Mixed-content autoupgrade and blocking AI-researched

Dependency: Browser mixed-content policy

Chrome's rollout (starting Chrome 79) autoupgraded and then blocked HTTP subresources on HTTPS pages, breaking artworks that combine many remote media sources when hosted or archived under HTTPS.

Affected Artworks

Photo Noise Major impact Degraded

Steven Read

Loads remote images discovered via search. If embedded assets resolve to HTTP-only hosts, they may be blocked.

Those that will die Major impact Degraded

Gregory Chatonsky

Aggregates third-party media across origins.

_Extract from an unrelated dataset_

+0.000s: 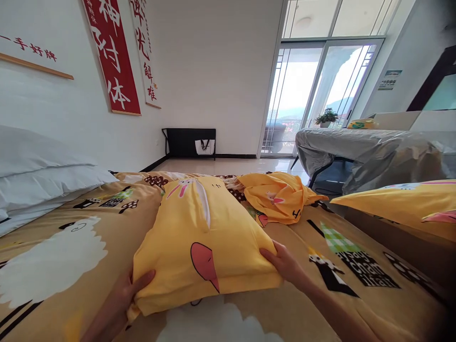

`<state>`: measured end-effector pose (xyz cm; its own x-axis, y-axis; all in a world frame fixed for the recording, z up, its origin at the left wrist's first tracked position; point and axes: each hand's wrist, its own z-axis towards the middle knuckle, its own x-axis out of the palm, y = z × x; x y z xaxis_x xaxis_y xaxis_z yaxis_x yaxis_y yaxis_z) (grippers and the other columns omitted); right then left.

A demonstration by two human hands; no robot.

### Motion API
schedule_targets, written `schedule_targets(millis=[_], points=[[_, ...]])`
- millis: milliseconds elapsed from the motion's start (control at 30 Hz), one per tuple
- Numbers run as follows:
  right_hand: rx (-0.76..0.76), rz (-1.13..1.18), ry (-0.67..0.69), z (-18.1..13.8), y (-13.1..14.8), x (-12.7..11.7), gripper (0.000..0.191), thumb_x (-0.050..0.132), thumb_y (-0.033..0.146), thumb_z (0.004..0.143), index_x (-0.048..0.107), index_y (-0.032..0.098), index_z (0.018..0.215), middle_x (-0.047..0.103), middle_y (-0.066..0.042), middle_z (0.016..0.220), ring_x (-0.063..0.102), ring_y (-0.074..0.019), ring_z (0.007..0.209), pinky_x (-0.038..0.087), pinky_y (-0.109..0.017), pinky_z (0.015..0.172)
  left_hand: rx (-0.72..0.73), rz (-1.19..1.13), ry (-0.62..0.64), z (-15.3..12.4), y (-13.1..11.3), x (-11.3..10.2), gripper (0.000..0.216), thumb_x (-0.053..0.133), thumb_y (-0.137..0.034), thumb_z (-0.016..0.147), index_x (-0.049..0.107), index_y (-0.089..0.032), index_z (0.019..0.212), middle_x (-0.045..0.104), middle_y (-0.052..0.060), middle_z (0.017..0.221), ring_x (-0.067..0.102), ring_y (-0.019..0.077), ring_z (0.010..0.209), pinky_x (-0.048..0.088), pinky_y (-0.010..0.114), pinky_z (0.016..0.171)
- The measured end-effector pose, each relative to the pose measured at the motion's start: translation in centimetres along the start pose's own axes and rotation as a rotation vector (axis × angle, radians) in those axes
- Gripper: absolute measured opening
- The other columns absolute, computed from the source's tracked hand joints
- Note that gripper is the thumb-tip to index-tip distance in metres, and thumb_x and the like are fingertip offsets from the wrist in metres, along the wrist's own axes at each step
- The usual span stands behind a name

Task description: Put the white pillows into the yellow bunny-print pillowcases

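A yellow pillow (235,242) with a printed rabbit and a pink carrot-like shape lies in front of me, its near edge lifted a little off the bed. My left hand (123,297) grips its near left corner, thumb on top and fingers hidden beneath. At the near right corner my right hand (281,261) pinches the cloth, thumb on top. A white strip shows in a slit near the pillow's far end. Just beyond it to the right lies a crumpled yellow pillowcase (285,197).
The bed has a tan patterned sheet (124,232). White pillows (53,183) are stacked at left, and another yellow pillow (409,204) sits at right. Past the bed stand a plastic-covered table (356,142), a black folded panel (181,142) and a glass sliding door (302,95).
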<state>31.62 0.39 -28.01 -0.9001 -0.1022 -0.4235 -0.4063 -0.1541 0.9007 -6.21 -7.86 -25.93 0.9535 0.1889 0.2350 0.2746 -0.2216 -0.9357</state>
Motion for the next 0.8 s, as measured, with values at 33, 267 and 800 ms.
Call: schedule_targets(millis=[33,267,800], points=[[0.012,0.021,0.034,-0.3,-0.2,-0.5,0.052,0.057,0.056,0.075,0.065,0.012,0.102,0.070,-0.010,0.097,0.063,-0.0261,0.088,0.050,-0.037,0.077,-0.002,0.042,-0.002,-0.2,0.2,-0.8,0.086,0.078,-0.046,0.061,0.042,-0.019,0.135,0.065,0.013,0.119,0.064,0.0322,0.104,0.057,0.040,0.080],[0.309,0.188,0.328,-2.7,-3.1,-1.6,0.051,0.072,0.049,0.065,0.064,0.015,0.102,0.071,-0.005,0.095,0.064,-0.0253,0.093,0.051,-0.030,0.075,0.058,0.591,0.024,-0.5,3.5,-6.2,0.054,0.073,-0.058,0.056,0.069,-0.020,0.094,0.072,0.007,0.104,0.063,0.0347,0.104,0.051,0.043,0.092],[0.336,-0.020,0.054,-3.7,-3.0,-1.9,0.043,0.067,0.048,0.064,0.068,0.016,0.093,0.071,-0.007,0.090,0.066,-0.0262,0.085,0.052,-0.031,0.069,0.041,0.434,-0.134,-1.6,3.9,-3.9,0.044,0.063,-0.055,0.069,0.063,-0.020,0.095,0.072,0.009,0.097,0.067,0.0328,0.093,0.056,0.042,0.080]])
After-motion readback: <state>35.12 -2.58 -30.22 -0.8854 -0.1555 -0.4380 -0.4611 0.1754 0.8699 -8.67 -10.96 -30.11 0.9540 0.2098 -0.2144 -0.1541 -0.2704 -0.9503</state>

HTTP-only endpoints or legacy embeds can be blocked in HTTPS context.

onewordmovie Major impact Degraded

Beat Brogle & Philippe Zimmermann

Pulls large sets of image URLs from the wider web. Mixed-content blocking can silently drop images, altering the film.

Fixes & Mitigations

  • Workaround: Rewrite asset URLs to HTTPS, or proxy through an HTTPS 'asset relay' under curatorial control.
  • Workaround: Use Content Security Policy directives (upgrade-insecure-requests) during migration testing.

Chrome began a phased rollout: introduce per-site unblock settings (Chrome 79, Dec 2019), autoupgrade and block mixed audio/video (Chrome 80, Jan 2020), and autoupgrade/block mixed images (Chrome 81, Feb 2020).

Notes

Mixed-content is a frequent “archival regression”: moving a work to HTTPS (or embedding it in an HTTPS archive player) can break it if its dependencies are still HTTP.